Problem requirements | Your copy should contain exactly the lines from the start of the listing through the line that holds "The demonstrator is", and no pictures.

━━━

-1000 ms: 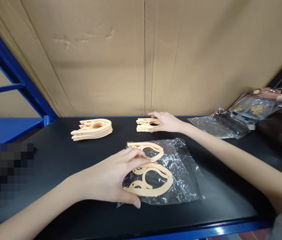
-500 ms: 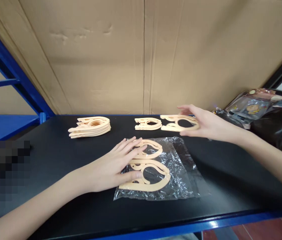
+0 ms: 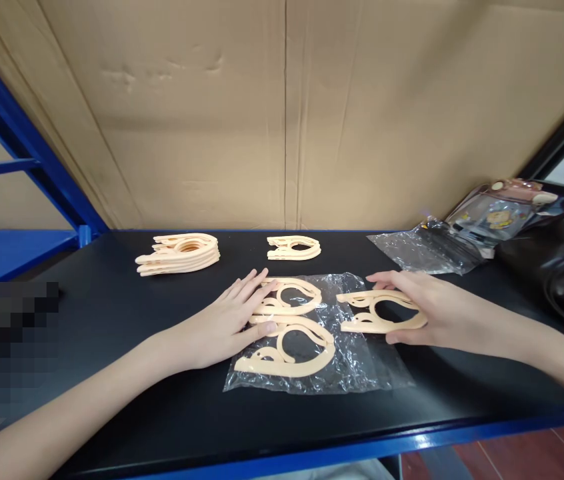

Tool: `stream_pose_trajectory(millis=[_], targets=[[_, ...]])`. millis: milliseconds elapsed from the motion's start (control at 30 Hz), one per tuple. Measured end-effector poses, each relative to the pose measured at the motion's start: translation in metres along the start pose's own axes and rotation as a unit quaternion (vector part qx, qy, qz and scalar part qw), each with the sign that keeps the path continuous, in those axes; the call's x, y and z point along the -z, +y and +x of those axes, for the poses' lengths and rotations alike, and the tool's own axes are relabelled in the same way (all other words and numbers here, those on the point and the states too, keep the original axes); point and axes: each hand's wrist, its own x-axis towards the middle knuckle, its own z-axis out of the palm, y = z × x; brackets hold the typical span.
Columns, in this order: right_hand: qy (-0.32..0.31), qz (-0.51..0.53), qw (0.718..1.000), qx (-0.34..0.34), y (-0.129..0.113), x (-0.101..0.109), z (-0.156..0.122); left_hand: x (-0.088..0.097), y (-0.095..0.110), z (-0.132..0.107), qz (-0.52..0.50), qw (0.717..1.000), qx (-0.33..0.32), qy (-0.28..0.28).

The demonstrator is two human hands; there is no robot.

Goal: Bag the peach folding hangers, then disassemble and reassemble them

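Observation:
My left hand (image 3: 229,325) lies flat with its fingers spread over two beige folding hangers (image 3: 307,367), placed one above the other at a clear plastic bag (image 3: 357,363). Whether both hangers are inside the bag or on top of it, I cannot tell. My right hand (image 3: 427,307) grips the curved end of another folded beige hanger (image 3: 362,327), its narrow ends pointing left over the bag's right part. Farther back sit a small stack of folded hangers (image 3: 307,254) and a taller stack (image 3: 182,265) to its left.
A black table (image 3: 112,313) with a blue front edge carries everything. Cardboard (image 3: 187,147) stands behind it. At the back right lie another clear bag (image 3: 407,250), a printed pouch (image 3: 502,213) and a black leather-like bag (image 3: 557,247). A blue frame (image 3: 37,133) rises at left.
My right hand has brought its folding hanger from beside the small stack toward me, over the bag's right side. The clear bag at the back right is uncovered. My left hand stays on the hangers.

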Motion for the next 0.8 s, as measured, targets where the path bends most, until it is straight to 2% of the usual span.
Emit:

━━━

Solution below |
-1000 ms: 
-500 ms: 
+0 ms: 

Tool: `stream_pose_trajectory(millis=[_], targets=[[_, ...]])`. millis: milliseconds elapsed from the motion's start (control at 30 Hz), one per tuple. Measured end-effector poses, each relative to the pose measured at the motion's start: translation in metres along the start pose's own axes and rotation as a unit quaternion (vector part qx, qy, qz and scalar part qw), each with the sign that keeps the path continuous, in those axes; the call's x, y and z point along the -z, +y and +x of those axes, for the poses' lengths and rotations alike, and the tool's own axes are relabelled in the same way (all other words and numbers here, those on the point and the states too, keep the original axes); point and axes: each hand's wrist, its own x-axis towards the middle knuckle, its own z-axis out of the palm, y = z × x; brackets hold the typical span.
Columns, in this order: right_hand: qy (-0.32..0.31), qz (-0.51..0.53), qw (0.718..1.000), qx (-0.34..0.34), y (-0.129..0.113), x (-0.101..0.109), z (-0.156..0.122); left_hand: x (-0.088..0.097), y (-0.095..0.110), z (-0.132..0.107), qz (-0.52..0.50), qw (0.717..1.000), qx (-0.33..0.32), qy (-0.28..0.28).

The demonstrator is two human hands; there is no robot.

The complete answer has been presented.